In a barn I was at in Colorado Springs, Colorado, we lost 12 barn cats to coyotes before we gave up replacing them. They had their dens on Fort Carson land, so we couldn't go after them. They came right up into the barns to get our last two!!


----------



## iridehorses (Oct 22, 2007)

We have a dozen also but have been lucky so far and haven't lost one to coyotes in the past 10 years. Hopefully this was an isolated thing and not that they are starting to encroach on the barn area. The shot may have been a big help in that way.


----------



## farmpony84 (Apr 21, 2008)

We had a "pack" of coyotes actually come up to the house (after the barn cat) and our dogs chased them away. I was terrified the coyotes were going to rip the dogs apart and would you believe those coyotes turned tail and ran? I was shocked.

They can't be THAT hungry though because our deer population is astronomical this year. (I'm happy - I love watching the deer but our farmers are not happy).


----------



## gigem88 (May 10, 2011)

Some coyotes just about wiped out our chickens last week  Guess we'll have to get some more.


----------



## Allison Finch (Oct 21, 2009)

Or shoot the coyotes.

Foxes hate coyotes, you know. I have this fox that would be happy to take care of your coyote problem.
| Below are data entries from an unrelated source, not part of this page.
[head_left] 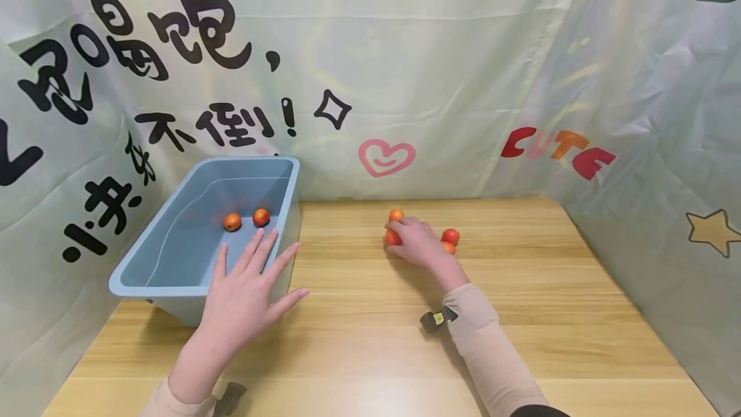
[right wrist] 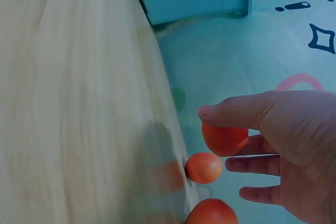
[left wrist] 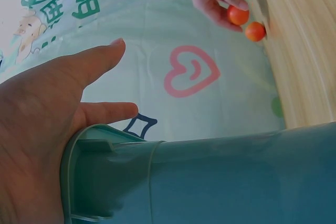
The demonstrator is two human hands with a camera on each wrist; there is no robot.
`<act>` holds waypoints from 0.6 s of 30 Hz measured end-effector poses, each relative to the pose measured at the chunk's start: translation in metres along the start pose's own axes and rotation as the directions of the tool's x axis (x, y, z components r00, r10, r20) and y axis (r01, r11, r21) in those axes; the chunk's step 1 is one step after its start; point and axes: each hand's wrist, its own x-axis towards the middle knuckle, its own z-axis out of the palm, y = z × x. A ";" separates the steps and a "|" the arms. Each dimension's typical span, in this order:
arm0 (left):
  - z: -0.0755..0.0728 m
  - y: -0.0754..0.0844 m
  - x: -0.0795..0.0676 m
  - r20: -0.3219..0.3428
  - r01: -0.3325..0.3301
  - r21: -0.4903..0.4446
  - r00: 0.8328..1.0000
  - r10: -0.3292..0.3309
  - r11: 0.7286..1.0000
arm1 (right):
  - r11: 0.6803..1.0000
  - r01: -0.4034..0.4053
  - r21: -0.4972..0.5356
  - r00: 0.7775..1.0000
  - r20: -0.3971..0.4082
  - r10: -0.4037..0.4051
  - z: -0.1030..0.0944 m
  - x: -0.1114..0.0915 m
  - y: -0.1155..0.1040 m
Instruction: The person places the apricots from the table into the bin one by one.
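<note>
My right hand point(head_left: 419, 242) pinches a small red tomato point(right wrist: 226, 141) between thumb and fingers, close over the table. Just behind it sits an orange-red tomato point(head_left: 396, 214). To the right of the hand a red tomato point(head_left: 450, 236) and a more orange tomato point(head_left: 448, 248), partly hidden by the hand, lie close together. My left hand point(head_left: 246, 298) is at the near right corner of a blue plastic bin point(head_left: 205, 179), its fingers straight and spread across the rim. Inside the bin, an orange tomato point(head_left: 232, 222) and a redder tomato point(head_left: 261, 217) lie on the bottom.
The bin stands at the left of a wooden table point(head_left: 370, 340). A pale printed cloth point(head_left: 440, 82) hangs behind the table and along both sides. Each wrist wears a small dark camera, such as the one by the right sleeve point(head_left: 477, 327).
</note>
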 end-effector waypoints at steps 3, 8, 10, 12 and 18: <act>0.000 0.000 -0.001 -0.002 0.000 0.001 1.000 0.000 1.000 | 1.000 0.007 0.001 1.000 -0.008 -0.007 -0.002 0.001 -0.005; 0.000 -0.001 -0.002 -0.006 0.000 -0.001 1.000 0.000 1.000 | 0.999 0.034 0.000 0.999 -0.033 -0.034 -0.004 0.002 -0.011; 0.000 -0.001 -0.002 -0.008 0.000 -0.002 1.000 0.000 1.000 | 0.999 0.045 0.002 0.998 -0.038 -0.045 -0.004 0.003 -0.013; 0.000 -0.001 -0.002 -0.007 0.001 -0.003 1.000 -0.001 1.000 | 0.999 0.052 0.003 0.998 -0.040 -0.052 -0.004 0.004 -0.014; 0.000 -0.001 -0.001 0.010 0.007 -0.005 1.000 -0.007 1.000 | 0.998 0.067 -0.001 0.996 -0.057 -0.067 -0.004 0.007 -0.018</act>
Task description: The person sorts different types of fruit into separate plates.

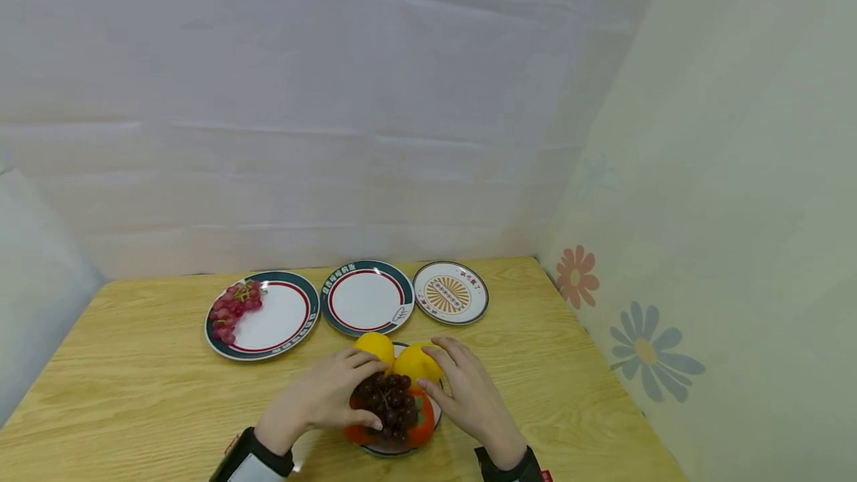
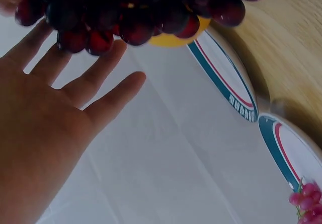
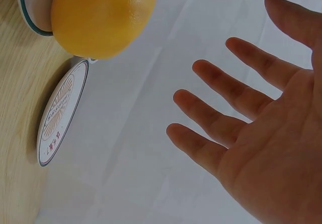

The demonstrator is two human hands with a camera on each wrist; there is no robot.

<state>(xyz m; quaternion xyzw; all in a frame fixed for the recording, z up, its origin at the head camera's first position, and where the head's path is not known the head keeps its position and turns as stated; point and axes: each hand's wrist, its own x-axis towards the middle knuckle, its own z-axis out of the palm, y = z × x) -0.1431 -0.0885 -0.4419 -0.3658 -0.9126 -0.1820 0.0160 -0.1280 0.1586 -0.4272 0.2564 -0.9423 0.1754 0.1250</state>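
Note:
A bunch of dark grapes (image 1: 391, 407) lies on top of a pile of fruit on a small plate (image 1: 437, 409) near the front. Orange-red persimmons (image 1: 422, 430) show under the grapes, and two rounded yellow fruits (image 1: 416, 364) sit behind. My left hand (image 1: 338, 390) is at the left of the grapes, its thumb in front of them. In the left wrist view its spread fingers (image 2: 108, 73) reach up behind the grapes. My right hand (image 1: 469, 393) is at the pile's right side, by a yellow fruit (image 3: 103, 20); in the right wrist view its fingers are nearly straight and spread.
Along the back of the wooden table (image 1: 134, 363) stand three plates. The left plate (image 1: 281, 318) bears a bunch of red grapes (image 1: 230, 311). A green-rimmed plate (image 1: 368, 297) is in the middle, and a smaller plate with an orange sunburst (image 1: 450, 294) is at right.

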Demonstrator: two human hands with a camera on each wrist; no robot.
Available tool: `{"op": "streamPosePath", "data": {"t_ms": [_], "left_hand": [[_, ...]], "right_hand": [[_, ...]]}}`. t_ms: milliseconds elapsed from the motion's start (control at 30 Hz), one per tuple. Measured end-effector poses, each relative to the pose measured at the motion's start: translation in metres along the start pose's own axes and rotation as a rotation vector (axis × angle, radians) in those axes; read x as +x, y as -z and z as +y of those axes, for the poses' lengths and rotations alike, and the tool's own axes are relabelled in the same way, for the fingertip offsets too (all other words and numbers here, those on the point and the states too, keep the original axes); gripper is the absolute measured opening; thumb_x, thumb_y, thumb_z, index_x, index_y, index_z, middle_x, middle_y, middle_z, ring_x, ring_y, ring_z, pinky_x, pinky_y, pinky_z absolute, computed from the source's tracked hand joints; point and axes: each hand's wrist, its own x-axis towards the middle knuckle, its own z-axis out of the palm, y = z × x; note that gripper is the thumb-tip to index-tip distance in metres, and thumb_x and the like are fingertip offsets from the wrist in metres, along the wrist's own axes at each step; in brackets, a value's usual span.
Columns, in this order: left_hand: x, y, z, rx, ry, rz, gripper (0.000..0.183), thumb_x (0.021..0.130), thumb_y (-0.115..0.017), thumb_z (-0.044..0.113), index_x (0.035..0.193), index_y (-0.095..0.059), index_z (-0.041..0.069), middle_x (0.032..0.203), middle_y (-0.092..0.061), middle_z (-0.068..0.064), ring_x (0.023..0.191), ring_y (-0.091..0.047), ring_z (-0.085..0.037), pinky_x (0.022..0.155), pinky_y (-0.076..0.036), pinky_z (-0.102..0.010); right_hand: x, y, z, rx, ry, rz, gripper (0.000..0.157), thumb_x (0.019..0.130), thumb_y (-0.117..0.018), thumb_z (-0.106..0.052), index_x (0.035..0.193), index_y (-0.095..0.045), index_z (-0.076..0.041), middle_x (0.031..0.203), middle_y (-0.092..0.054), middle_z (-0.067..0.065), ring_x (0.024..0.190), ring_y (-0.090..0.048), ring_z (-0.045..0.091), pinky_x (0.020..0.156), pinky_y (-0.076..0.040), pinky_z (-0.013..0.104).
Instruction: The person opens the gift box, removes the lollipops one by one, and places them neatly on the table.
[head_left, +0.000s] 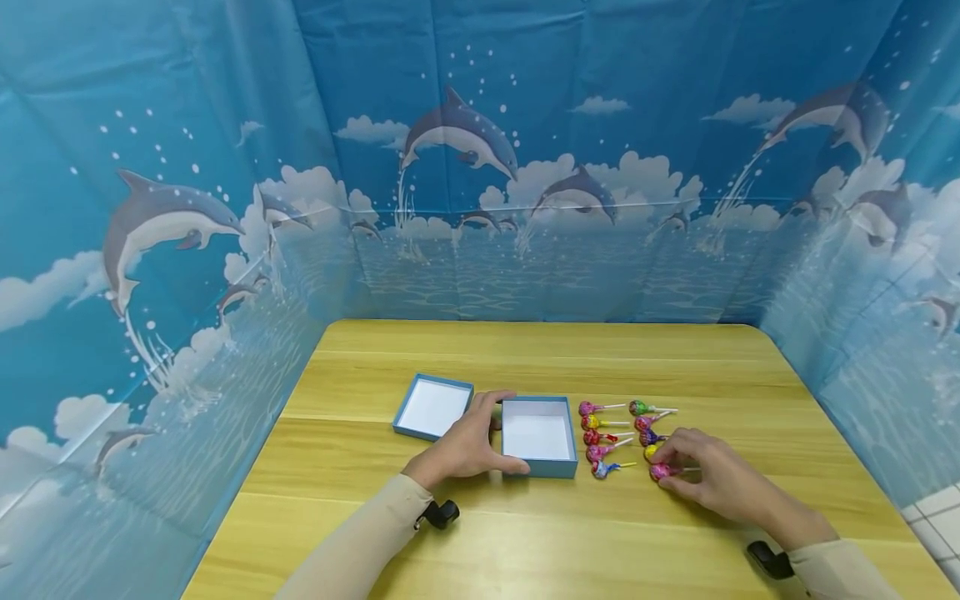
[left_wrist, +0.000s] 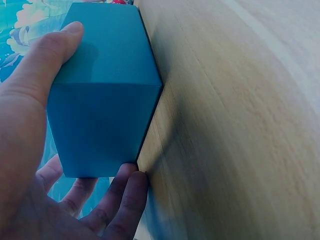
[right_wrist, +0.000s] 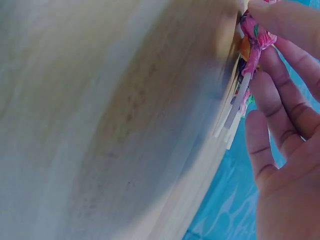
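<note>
My left hand point(head_left: 468, 439) grips a blue box point(head_left: 551, 468) with a white inside, its top uncovered. In the left wrist view the thumb lies along one side of the box point(left_wrist: 107, 130) and the fingers curl at the opposite side. A pink-wrapped lollipop point(head_left: 659, 472) lies at the near end of the right column of lollipops, and my right hand point(head_left: 712, 479) pinches its head between thumb and fingers. The right wrist view shows this lollipop's wrapper point(right_wrist: 254, 50) with its white stick pointing away from the thumb. A yellow lollipop point(head_left: 651, 452) is partly hidden behind the fingers.
The box lid point(head_left: 433, 406) lies inside-up left of the box. Several lollipops stand in two columns right of the box, among them a blue one point(head_left: 602, 469), a red one point(head_left: 592, 437) and a green one point(head_left: 639, 407). A dolphin-print curtain point(head_left: 480, 267) surrounds the wooden table point(head_left: 525, 542).
</note>
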Motion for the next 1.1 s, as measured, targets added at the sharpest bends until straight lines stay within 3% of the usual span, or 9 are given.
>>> {"op": "streamPosePath", "data": {"t_ms": [300, 600, 1100], "left_hand": [[0.0006, -0.0006, -0.0002, -0.007, -0.003, -0.001, 0.117, 0.092, -0.101, 0.053, 0.183, -0.031, 0.031, 0.165, -0.048, -0.012, 0.136, -0.063, -0.023, 0.109, -0.060, -0.047], [0.0008, -0.0011, 0.0002, -0.012, 0.003, 0.005, 0.117, 0.091, -0.102, 0.052, 0.182, -0.032, 0.031, 0.162, -0.049, -0.011, 0.135, -0.063, -0.022, 0.109, -0.060, -0.045], [-0.0005, -0.0015, -0.0016, -0.006, -0.007, 0.011, 0.117, 0.091, -0.102, 0.053, 0.182, -0.032, 0.032, 0.163, -0.048, -0.010, 0.137, -0.063, -0.022, 0.111, -0.060, -0.046]], "right_hand": [[0.0000, -0.0024, 0.0026, -0.059, 0.043, 0.089, 0.041, 0.084, -0.105, -0.007, 0.109, -0.081, -0.030, 0.102, -0.066, -0.018, 0.090, -0.060, -0.006, 0.071, -0.059, 0.022], [0.0021, -0.0059, 0.0039, -0.081, 0.046, 0.103, 0.045, 0.081, -0.107, -0.007, 0.109, -0.080, -0.031, 0.096, -0.062, -0.023, 0.088, -0.054, -0.005, 0.070, -0.052, 0.023], [0.0028, -0.0059, 0.0037, -0.062, 0.073, 0.105, 0.045, 0.080, -0.107, -0.009, 0.112, -0.081, -0.026, 0.100, -0.067, -0.021, 0.088, -0.058, -0.005, 0.071, -0.054, 0.023]]}}
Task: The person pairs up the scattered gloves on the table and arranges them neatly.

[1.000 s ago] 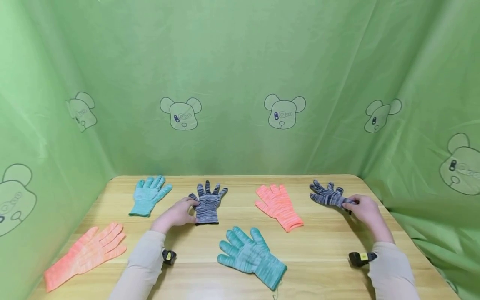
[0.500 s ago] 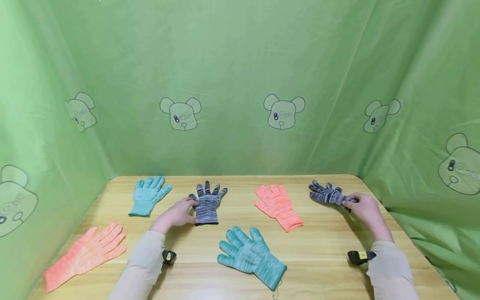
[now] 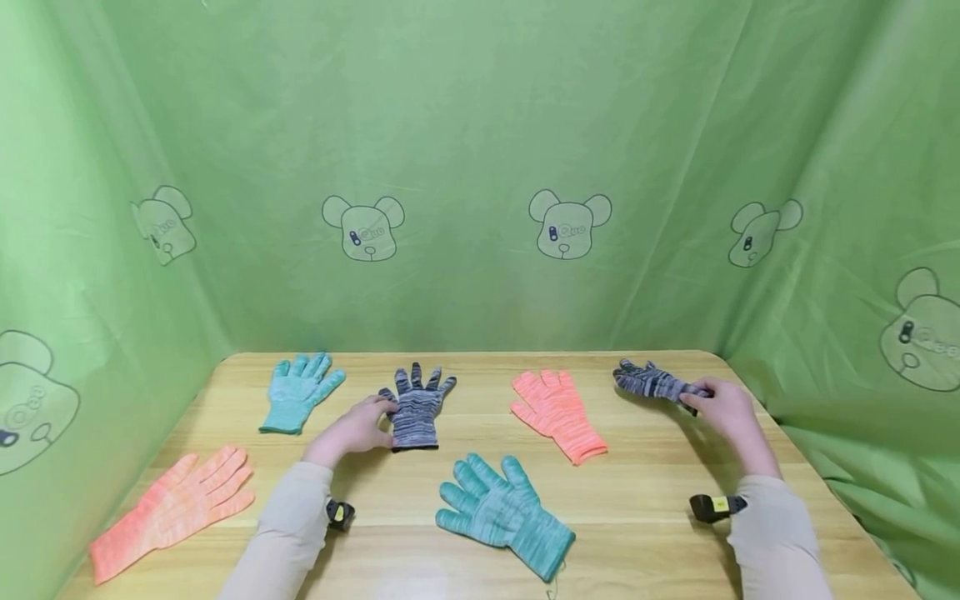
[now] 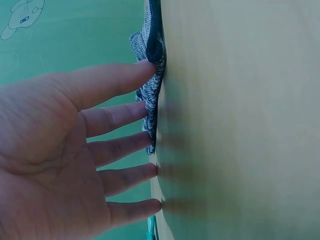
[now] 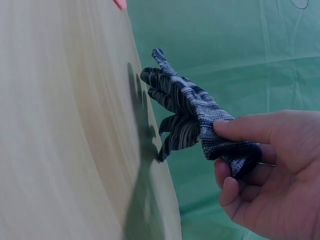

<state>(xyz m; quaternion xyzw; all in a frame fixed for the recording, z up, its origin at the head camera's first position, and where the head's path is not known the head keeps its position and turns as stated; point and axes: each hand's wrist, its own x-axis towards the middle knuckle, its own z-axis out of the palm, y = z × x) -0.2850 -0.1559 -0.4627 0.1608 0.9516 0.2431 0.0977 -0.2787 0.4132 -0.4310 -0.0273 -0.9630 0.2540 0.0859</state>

All he'll charge you are a couple of your "yard bunnies".











But you better keep him away from your chickens....he likes hens. You might end up with some strange chicks.


----------



## kitten_Val (Apr 25, 2007)

Lol! I haven't seen them in area (we have foxes though). My all cats are indoor, but that would be still pretty bad to have such neighbors. I doubt they could go after my horses though, my paint would love to have one for breakfast! :twisted:


----------



## tinyliny (Oct 31, 2009)

Arent there some types of very large geese that are able to scare off coyotes?


----------



## Dreamcatcher Arabians (Nov 14, 2010)

tinyliny said:


> Arent there some types of very large geese that are able to scare off coyotes?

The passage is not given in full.